Des experts juridiques suggèrent que la décision du Canada signale un changement potentiel dans la façon dont les démocraties occidentales répondent à la répression transnationale. Payam Akhavan, professeur de droit international à l’Université McGill et ancien procureur de l’ONU, estime que les expulsions établissent un précédent important.
« Pendant trop longtemps, les régimes autoritaires ont exploité les privilèges diplomatiques pour étendre leur appareil répressif au-delà de leurs frontières, » a expliqué Akhavan lors de notre conversation dans son bureau de Montréal. « La décision du Canada démontre que de telles activités entraînent des conséquences concrètes. »

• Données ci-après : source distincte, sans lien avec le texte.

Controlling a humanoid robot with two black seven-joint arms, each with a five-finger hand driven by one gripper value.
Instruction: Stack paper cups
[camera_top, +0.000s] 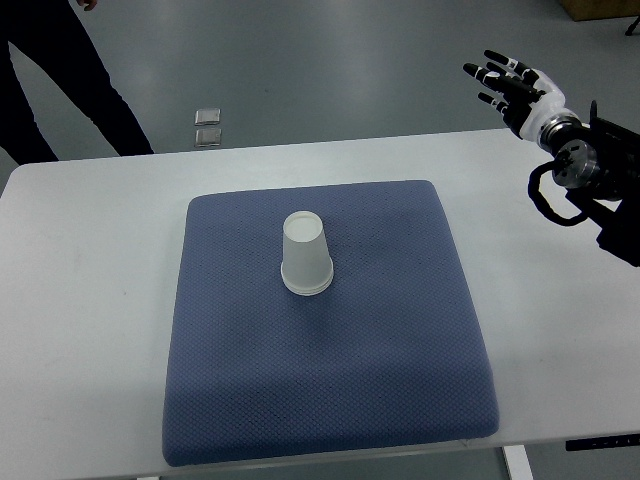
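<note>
Far left, up in the corner, there's a person in dark trousers standing behind the tabletop, not touching anything. A bit right of them, two small grey squares sit on the floor just past the tabletop's back edge, no idea what they are.

Middle of the shot is a blue padded mat covering most of the white tabletop, and on it, slightly back of centre, stands the paper cup, upside down with its rim on the mat. Honestly it looks like a single cup from here, but it could already be a couple nested together; I can't tell. No other loose cup anywhere in view.

Over on the right, the right robot hand is up in the air beyond the back right corner of the tabletop, fingers spread wide, holding nothing, well apart from the cup. The left arm isn't showing at all.

My read: either the stacking is done and the hand is parked clear, or it's between steps. If another cup turns up, the next move would need that hand to come back left and down over the mat.
</note>
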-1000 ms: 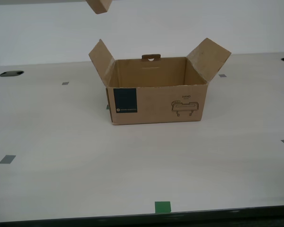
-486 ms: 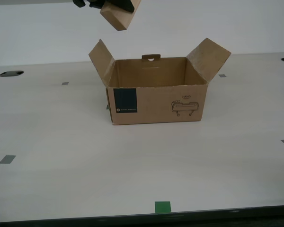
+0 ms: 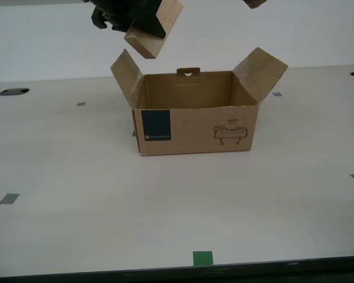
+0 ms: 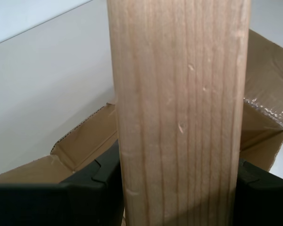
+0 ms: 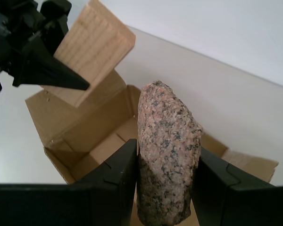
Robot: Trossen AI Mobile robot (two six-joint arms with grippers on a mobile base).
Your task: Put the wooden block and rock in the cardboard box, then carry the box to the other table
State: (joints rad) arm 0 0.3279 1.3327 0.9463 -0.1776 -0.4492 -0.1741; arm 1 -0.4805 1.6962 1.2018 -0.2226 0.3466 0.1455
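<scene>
From the exterior view, the cardboard box (image 3: pixel 194 121) sat open on the table (image 3: pixel 165 200), flaps up and nothing visible inside. Above its flap on the exterior view's left hung the wooden block (image 3: pixel 155 30), tilted, clamped in my second gripper (image 3: pixel 130 17). A scrap of the rock (image 3: pixel 255 3) peeked in at the top edge.

The second wrist view showed the block filling the frame, jaws closed on both its sides, the box just below.

The first wrist view had my first gripper (image 5: pixel 165 174) closed firmly on the speckled rock (pinkish-grey, rough), poised over the box's open mouth.

By my reckoning, both pieces were lifted but neither was in; both drops and the whole carry to the other table remained.
</scene>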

L’ambassade iranienne à Ottawa n’a pas répondu à mes demandes répétées de commentaires. Cependant, le ministère des Affaires étrangères iranien a publié une déclaration par l’intermédiaire des médias d’État qualifiant les expulsions d' »infondées » et menaçant de mesures réciproques contre les intérêts canadiens.
Pendant ce temps, des groupes de défense comme le Congrès irano-canadien ont appelé à une plus grande protection des membres de la communauté. « Beaucoup de gens ont peur de s’exprimer parce qu’ils ont encore de la famille en Iran qui pourrait subir des répercussions, » a déclaré Avideh Motmaen-Far, présidente de l’organisation. « Le gouvernement doit s’assurer que ces expulsions font partie d’une stratégie plus large visant à protéger les communautés vulnérables. »
Alors que le Canada navigue dans cette confrontation diplomatique, les expériences des Irano-Canadiens soulèvent des questions cruciales sur les limites du pouvoir étatique et les responsabilités des démocraties envers les communautés de la diaspora. Pour ceux qui vivent dans l’ombre de la répression transnationale, les expulsions représentent une reconnaissance significative de leur réalité, bien que beaucoup se demandent si cela sera suffisant pour assurer leur sécurité.